**What you have to do**: From the first line of the listing to the last, set down everything exactly, but skip the images.

**Collected data**:
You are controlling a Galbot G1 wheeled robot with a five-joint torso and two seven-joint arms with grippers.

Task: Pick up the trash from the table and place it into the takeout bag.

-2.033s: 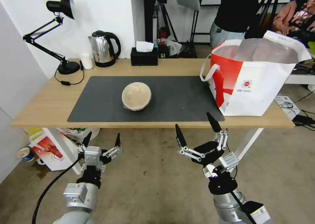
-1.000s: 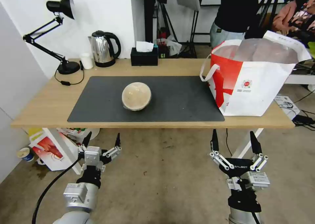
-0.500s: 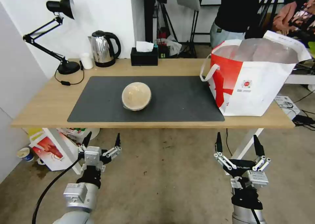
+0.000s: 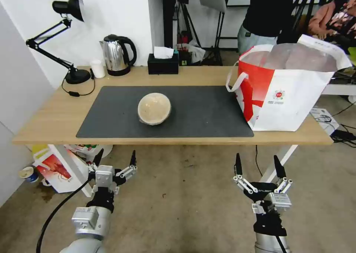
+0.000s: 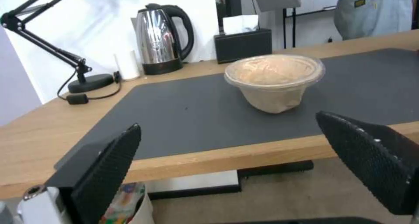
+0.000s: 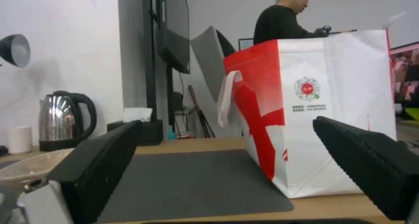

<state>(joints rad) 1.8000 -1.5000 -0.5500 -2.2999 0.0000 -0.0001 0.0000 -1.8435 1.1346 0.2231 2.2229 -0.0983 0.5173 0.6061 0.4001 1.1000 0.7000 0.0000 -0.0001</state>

**Task answer**:
You are controlling a Galbot G1 wheeled robot with a five-joint torso and two seven-joint arms with grippers.

Task: Pick up the trash from the table and place it into the takeout bag.

-2.033s: 
-1.000s: 
-0.500s: 
+0.000s: 
+0.000s: 
+0.000s: 

<state>(joints rad) 1.8000 -1.5000 -0.5500 -2.2999 0.0000 -0.0001 0.0000 -1.8435 1.1346 0.2231 2.2229 -0.0983 0.5173 0.6061 0.4001 1.1000 0.7000 0.0000 -0.0001</state>

Nothing else remains in this exercise.